UPDATE: 9 May - They're out! 10 May - what the papers are saying.
What I'm enjoying is the plight of the networks in Tassie.
For those who sensibly avoid network news like the plague, you may not have realised that as soon as the miners were found alive, every network sent a top-ranked set of newshost talking heads down to Beaconsfield, anticipating that the miners would soon be aboveground and general high-rating warm-fuzziness would ensue. So, we've had current affairs programmes presented nightly "live from Beaconsfield" and breakfast TV shows presented "live from Beaconsfield", with all the newshosting-talent standing around looking cold and uncomfortable against the unprepossessing backstop of mining head machinery that dominates the town.
And of course, because the extrication of the miners has turned out to be taking a lot longer than was initially expected, the talking heads have been down in Beaconsfield for days and days, instead of just pulling an overnighter, doing a few tearful reunion interviews and jetting back home.
The expense to the networks must be immense, having full crews down there for live broadcasting of that sort, and there's no end yet in sight. The boring machine (apparently even more effective than Morris Iemma) has only just been adequately anchored in cement footings, and is going to have to go very slowly to displace the existing rockfalls to make a safe passage to the miners without triggering further rockfalls. After all, they have the safety of the twenty rescuers to consider as well as the two trapped men.
I actually heard one of the newshosts get a bit tetchy, almost accusing the miners' union representative of misleading the public about the time that the miners' rescue would take (inital estimates when the miners were found alive were that rescue would take about 48 hours). The talking head kept saying "what about this 48 hour limit? what happens after 48 hours? how are you going to get there before the 48 hours is up?" and didn't want to hear that there was no "limit" or dramatic deadline, merely an estimate which had had to be reconsidered in the light of new information. Eventually he subsided, accepting the prosaic explanation with a bad grace.
Unfortunately for the networks, miners trapped in a safe space, with adequate food, water, light and communications channels through the pilot bore and well-placed confidence in their colleagues' ability to rescue them, simply aren't as dramatic as a "life and death race against time", which seems to be what they thought they had.
As the network news cycle for such stories is usually only a few days, their cycle on this story has been thrown totally out of whack, and all their anchor talent is stuck down in Tasmania until the miners are rescued instead of available in the home studio to do interviews for other stories: can you imagine the backlash if the top newshosts leave town now, just because there's no good visuals happening? They have to appear to keep on caring. The interviews with the family of the dead miner Larry Knight have been done, his family wish to grieve and they can't be seen to keep bothering them, the families of the trapped miners have done endless variations on "we're so glad he's alive/can't wait to see him" and there's nothing new there: what's a poor TV deskjockey to do?
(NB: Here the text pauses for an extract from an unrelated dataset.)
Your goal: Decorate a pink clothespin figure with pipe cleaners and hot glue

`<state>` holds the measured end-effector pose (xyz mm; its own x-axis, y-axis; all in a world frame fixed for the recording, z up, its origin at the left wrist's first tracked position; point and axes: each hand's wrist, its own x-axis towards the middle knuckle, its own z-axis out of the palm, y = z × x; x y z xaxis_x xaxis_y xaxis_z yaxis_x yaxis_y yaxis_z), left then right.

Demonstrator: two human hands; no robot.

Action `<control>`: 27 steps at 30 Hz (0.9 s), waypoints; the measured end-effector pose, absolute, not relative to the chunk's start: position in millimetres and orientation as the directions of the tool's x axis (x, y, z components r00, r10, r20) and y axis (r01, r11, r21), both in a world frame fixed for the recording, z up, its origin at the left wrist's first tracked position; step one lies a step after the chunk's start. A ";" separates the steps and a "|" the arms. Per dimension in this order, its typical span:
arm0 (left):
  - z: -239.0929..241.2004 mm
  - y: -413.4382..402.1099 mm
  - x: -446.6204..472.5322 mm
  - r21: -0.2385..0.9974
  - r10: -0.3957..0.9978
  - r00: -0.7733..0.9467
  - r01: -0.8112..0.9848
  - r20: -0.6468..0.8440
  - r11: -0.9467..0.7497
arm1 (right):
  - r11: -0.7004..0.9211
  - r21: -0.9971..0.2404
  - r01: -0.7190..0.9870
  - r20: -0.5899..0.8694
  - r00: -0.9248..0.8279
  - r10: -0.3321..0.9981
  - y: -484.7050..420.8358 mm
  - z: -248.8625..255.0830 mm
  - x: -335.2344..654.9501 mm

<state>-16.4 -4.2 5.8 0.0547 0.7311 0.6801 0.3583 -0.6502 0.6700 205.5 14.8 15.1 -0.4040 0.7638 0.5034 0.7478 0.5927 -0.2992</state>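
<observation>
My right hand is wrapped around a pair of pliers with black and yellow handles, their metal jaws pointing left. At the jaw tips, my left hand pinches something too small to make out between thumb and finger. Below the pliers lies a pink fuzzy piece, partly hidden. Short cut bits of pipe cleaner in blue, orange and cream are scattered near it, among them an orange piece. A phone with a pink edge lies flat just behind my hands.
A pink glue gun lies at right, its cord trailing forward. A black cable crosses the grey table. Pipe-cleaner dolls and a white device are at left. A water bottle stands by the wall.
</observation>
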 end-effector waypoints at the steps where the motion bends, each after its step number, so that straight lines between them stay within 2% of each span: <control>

Two local schoolchildren are surrounded by the media after
leaving a letter at the gates of the Beaconsfield mine yesterday.
Image from The Age
Two local schoolchildren are surrounded by the media after
leaving a letter at the gates of the Beaconsfield mine yesterday.
Image from The Age
But what I don't understand is why the networks thought they had to send down their top talent to cover this live in the first place. I don't know who sent a full newshosting team down first, but why didn't the other networks just point and laugh while contenting themselves with the usual satellite-uplinked field reporter on location? Instead they all scrambled onto the bandwagon.
It's a disturbing trend - it wasn't bad enough that for years we only get news if a TV field reporter is on hand with good visuals or at least an interview with "punch" - someone swears, cries, or is about to die. Now apparently we have to have the studio newshost talent flown off to do the commentary and interviews - why? (Poor buggers probably thought they'd left all that sort of low-rent roaming behind them years ago).
I anticipate a shameful scrabbling for post-rescue interviews by the network heavyweights. The executive producers are probably tackling each other in their haste to sign up families for exclusives already. Let's hope they manage to show a modicum of decorum, or the sour taste in the viewing public's mouth will be even worse than that left by Channel 7's Kokoda broadcast.
Tread carefully, TV people. It's harder to hypnotise us when the story's not working to your hype cycle.
UPDATE 4 May: Today's Australian is also schadenfreuding over the networks' circus. Also the SMH.